**AVAILABLE RECORDS**
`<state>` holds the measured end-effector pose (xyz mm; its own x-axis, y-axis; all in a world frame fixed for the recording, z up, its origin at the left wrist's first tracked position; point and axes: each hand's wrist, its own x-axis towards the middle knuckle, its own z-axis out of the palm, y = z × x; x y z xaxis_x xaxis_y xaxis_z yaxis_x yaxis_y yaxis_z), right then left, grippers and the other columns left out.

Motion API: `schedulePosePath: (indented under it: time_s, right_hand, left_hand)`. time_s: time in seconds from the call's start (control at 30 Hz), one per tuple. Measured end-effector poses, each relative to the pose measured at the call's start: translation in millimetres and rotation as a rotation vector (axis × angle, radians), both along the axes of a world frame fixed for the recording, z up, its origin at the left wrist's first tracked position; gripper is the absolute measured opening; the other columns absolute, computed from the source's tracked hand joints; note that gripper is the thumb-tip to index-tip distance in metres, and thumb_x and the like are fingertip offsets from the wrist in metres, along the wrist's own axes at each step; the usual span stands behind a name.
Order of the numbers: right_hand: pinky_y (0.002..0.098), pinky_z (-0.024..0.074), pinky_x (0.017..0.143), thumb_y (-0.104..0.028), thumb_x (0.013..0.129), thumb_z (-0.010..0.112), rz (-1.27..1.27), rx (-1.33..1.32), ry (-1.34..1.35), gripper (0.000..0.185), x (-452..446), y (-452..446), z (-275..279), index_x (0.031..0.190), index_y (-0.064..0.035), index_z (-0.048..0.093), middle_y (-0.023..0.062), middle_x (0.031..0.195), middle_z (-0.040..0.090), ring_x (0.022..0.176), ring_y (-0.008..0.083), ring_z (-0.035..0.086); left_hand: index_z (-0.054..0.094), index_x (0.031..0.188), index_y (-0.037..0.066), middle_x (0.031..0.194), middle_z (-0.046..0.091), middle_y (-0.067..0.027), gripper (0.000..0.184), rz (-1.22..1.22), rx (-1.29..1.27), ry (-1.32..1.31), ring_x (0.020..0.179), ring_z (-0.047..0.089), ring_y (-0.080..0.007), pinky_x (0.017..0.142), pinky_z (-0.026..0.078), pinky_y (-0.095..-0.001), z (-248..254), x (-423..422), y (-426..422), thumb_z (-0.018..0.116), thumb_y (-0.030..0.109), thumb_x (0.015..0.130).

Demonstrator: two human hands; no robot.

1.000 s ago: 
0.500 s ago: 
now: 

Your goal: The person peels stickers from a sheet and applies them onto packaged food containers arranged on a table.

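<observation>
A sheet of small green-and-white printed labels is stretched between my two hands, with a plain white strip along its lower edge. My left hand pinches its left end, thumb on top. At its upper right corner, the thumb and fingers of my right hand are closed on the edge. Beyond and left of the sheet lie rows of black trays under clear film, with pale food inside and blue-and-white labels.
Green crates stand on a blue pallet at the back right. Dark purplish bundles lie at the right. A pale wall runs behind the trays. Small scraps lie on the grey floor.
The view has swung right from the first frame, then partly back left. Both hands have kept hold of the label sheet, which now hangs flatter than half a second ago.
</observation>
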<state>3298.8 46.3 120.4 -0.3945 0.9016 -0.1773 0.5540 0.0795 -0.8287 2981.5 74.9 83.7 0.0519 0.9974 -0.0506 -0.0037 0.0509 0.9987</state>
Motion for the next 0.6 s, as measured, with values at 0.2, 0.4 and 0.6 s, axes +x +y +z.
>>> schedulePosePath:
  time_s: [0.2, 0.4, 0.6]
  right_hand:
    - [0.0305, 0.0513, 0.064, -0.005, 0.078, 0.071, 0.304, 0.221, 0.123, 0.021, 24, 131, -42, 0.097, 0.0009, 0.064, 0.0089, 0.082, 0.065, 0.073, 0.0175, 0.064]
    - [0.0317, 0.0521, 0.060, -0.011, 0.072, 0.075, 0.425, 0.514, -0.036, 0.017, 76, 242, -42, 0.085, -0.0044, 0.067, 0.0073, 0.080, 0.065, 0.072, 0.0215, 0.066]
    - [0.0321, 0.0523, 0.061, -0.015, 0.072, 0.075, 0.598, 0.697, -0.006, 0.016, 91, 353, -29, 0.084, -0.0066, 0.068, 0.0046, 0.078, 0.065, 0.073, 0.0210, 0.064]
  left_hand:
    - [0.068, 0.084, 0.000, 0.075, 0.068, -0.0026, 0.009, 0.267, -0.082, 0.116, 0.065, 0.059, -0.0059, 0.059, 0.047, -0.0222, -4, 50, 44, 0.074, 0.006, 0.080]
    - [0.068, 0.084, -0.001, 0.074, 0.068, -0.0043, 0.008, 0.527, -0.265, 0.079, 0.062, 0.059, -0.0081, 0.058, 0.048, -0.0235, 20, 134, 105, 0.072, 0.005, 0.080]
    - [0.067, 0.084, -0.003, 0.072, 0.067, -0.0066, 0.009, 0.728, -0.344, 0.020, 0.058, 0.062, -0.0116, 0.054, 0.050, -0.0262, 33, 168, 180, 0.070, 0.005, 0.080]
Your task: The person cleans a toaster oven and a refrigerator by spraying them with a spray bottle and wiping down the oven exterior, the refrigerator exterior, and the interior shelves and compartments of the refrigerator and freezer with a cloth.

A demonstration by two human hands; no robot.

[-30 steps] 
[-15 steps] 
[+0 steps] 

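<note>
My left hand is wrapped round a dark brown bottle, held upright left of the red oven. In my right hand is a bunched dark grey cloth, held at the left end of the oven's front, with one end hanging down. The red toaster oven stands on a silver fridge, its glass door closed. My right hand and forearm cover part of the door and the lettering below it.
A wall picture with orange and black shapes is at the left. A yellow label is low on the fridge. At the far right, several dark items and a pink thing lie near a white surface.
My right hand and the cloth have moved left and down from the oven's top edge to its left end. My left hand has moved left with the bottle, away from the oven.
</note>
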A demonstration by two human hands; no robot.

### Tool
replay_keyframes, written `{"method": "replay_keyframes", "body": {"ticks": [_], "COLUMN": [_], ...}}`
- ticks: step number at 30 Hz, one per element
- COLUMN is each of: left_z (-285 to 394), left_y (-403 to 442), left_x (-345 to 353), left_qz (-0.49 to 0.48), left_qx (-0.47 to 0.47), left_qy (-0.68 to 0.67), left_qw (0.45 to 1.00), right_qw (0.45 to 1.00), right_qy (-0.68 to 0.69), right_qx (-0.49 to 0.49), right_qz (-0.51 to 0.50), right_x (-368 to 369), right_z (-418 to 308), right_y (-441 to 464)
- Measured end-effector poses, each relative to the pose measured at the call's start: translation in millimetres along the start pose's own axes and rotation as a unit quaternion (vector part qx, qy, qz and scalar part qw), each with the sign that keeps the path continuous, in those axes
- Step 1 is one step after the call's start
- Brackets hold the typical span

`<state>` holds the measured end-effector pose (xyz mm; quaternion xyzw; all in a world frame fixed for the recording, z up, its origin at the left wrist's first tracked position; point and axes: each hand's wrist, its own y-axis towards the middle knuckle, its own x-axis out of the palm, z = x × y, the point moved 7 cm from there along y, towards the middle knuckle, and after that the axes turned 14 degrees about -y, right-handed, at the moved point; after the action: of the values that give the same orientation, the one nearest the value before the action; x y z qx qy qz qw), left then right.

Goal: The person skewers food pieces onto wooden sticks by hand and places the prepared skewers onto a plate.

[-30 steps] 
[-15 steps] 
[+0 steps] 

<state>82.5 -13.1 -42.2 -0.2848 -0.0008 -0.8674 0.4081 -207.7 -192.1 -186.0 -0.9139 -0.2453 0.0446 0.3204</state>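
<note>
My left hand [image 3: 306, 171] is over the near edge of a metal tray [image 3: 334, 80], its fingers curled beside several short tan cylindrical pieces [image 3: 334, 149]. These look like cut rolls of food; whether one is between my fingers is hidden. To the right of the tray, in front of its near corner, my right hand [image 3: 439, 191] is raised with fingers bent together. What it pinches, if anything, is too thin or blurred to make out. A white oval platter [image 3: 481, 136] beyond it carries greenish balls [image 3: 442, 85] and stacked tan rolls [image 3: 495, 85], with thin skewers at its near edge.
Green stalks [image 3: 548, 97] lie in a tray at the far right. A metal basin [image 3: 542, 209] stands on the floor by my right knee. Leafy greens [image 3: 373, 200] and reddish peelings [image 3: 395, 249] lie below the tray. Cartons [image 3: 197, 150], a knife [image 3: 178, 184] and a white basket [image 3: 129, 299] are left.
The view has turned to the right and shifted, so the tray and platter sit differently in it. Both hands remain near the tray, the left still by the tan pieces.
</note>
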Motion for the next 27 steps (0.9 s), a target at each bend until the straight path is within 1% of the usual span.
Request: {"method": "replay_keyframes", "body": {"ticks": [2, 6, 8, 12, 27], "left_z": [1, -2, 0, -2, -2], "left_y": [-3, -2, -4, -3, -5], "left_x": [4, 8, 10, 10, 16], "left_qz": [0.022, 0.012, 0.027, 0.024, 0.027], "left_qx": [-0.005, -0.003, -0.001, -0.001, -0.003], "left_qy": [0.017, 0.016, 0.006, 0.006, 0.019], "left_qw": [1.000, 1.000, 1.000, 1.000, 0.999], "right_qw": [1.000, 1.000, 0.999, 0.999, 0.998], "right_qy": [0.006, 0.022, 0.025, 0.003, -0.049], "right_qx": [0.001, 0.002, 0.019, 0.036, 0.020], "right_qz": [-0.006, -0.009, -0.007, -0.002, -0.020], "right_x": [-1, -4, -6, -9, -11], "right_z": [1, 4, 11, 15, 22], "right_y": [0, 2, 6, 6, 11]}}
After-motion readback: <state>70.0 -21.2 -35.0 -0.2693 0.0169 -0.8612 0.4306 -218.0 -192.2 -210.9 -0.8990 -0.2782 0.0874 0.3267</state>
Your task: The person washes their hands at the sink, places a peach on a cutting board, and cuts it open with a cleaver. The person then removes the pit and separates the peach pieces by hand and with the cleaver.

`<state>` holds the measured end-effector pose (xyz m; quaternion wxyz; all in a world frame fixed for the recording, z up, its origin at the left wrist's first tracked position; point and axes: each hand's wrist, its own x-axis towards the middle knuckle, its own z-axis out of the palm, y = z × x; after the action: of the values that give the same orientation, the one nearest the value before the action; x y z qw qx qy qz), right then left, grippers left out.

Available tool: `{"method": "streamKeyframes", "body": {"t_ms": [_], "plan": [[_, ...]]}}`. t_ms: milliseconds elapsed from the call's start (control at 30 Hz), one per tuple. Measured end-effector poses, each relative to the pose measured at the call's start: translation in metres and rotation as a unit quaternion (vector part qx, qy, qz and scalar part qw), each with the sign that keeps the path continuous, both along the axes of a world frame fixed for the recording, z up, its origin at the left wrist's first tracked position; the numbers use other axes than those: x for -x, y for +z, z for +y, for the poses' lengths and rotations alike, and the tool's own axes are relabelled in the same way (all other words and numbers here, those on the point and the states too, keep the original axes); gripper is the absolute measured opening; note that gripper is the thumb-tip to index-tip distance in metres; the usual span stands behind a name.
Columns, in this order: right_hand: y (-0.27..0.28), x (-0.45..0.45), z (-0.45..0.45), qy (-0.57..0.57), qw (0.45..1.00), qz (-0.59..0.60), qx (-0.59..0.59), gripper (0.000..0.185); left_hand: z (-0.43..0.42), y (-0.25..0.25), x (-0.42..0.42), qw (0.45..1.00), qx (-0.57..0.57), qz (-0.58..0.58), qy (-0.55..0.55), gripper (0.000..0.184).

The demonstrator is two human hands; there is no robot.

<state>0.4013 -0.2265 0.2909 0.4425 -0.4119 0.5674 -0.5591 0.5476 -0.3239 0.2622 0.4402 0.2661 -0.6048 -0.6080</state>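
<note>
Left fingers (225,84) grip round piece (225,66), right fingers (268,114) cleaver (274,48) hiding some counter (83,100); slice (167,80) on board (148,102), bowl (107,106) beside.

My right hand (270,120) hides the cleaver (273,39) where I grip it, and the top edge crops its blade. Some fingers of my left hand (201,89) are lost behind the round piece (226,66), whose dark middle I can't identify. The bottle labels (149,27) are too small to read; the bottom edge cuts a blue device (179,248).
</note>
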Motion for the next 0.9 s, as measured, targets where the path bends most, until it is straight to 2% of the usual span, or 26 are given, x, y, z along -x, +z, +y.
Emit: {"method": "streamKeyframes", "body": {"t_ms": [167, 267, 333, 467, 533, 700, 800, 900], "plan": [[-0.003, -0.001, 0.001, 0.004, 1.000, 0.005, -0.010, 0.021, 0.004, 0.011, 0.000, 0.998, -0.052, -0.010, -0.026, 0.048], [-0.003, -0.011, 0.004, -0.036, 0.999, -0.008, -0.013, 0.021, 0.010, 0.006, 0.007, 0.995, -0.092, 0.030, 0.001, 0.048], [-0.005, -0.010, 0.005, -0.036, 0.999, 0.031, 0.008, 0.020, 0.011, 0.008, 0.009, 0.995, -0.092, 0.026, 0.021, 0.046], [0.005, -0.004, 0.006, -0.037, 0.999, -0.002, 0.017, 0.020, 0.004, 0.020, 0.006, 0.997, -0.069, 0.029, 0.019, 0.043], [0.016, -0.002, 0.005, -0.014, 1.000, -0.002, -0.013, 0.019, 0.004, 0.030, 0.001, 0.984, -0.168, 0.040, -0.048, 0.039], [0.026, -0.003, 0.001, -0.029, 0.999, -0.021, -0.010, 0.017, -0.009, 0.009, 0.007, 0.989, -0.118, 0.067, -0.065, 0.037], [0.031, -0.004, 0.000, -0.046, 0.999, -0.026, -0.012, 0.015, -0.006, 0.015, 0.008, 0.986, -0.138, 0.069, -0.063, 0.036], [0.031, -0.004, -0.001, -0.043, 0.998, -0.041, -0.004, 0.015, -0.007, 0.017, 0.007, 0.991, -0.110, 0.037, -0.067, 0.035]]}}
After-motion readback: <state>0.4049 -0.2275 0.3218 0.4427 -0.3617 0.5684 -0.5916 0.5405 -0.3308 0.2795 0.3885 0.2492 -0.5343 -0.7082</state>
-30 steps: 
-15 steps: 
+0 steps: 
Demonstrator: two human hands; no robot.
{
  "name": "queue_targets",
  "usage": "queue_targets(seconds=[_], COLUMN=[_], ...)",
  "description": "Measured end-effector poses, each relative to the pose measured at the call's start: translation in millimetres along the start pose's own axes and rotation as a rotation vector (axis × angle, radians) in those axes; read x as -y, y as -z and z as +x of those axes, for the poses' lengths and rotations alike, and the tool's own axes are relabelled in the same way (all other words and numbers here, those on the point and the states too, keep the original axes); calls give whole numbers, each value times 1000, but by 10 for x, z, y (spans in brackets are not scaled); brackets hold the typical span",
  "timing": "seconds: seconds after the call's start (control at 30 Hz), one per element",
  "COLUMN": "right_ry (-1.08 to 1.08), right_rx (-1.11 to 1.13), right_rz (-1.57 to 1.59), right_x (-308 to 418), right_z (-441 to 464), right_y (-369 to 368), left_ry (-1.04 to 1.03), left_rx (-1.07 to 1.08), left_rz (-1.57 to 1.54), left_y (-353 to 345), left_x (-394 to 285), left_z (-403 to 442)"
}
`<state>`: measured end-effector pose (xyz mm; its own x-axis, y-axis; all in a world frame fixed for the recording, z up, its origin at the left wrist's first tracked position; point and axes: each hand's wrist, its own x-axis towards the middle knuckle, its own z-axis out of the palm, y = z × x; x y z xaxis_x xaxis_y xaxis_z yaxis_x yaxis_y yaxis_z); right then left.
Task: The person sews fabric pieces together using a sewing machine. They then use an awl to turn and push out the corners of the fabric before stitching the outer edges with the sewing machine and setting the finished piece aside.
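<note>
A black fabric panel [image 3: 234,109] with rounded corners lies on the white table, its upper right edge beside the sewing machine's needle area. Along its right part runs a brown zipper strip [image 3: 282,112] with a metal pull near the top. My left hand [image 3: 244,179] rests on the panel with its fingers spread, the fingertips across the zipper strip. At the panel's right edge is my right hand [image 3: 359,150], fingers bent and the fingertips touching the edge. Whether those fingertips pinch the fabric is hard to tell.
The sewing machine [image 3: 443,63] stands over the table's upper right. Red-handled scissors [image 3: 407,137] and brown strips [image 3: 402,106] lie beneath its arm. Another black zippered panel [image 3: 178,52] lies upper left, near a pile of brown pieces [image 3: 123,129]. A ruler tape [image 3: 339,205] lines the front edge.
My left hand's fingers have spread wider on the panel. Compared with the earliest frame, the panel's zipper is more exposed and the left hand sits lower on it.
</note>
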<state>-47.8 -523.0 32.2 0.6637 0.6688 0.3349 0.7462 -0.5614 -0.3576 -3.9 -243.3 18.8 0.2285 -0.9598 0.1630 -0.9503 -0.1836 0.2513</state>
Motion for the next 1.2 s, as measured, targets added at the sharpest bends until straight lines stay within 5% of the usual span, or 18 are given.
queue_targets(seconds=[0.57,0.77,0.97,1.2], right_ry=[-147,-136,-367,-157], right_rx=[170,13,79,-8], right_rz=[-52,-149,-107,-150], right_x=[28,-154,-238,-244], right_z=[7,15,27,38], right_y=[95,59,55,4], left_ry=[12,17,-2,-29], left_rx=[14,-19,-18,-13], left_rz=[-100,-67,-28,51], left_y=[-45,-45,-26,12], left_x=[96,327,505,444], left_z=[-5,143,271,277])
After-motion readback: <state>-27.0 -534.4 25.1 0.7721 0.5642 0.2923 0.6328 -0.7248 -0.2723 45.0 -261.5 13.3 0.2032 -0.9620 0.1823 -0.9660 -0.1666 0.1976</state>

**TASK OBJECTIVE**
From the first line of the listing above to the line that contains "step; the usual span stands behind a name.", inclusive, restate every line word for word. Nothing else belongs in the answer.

**ANSWER TO THIS TASK**
`<state>` holds the measured end-effector pose (xyz mm; its own x-axis, y-axis; all in a world frame fixed for the recording, z up, its origin at the left wrist's first tracked position; point and axes: each hand's wrist, its own x-axis towards the middle knuckle, its own z-axis out of the palm, y = z × x; x y z xaxis_x xaxis_y xaxis_z yaxis_x yaxis_y yaxis_z), right then left, grippers and the other columns left out.

Motion API: `schedulePosePath: (indented under it: time_s, right_hand, left_hand)`. time_s: time in seconds from the call's start (control at 30 Hz), one per tuple. Measured end-effector poses, each relative to the pose measured at the call's start: translation in millimetres and rotation as a rotation vector (axis × angle, radians), both along the axes of a world frame fixed for the recording, z up, its origin at the left wrist's first tracked position; gripper is the absolute measured opening; the other columns absolute, computed from the source's tracked hand joints; note that gripper is the thumb-tip to index-tip distance in metres, and thumb_x and the like are fingertip offsets from the wrist in metres, along the wrist's own axes at each step; the usual span stands behind a name.

This exercise requires no further response.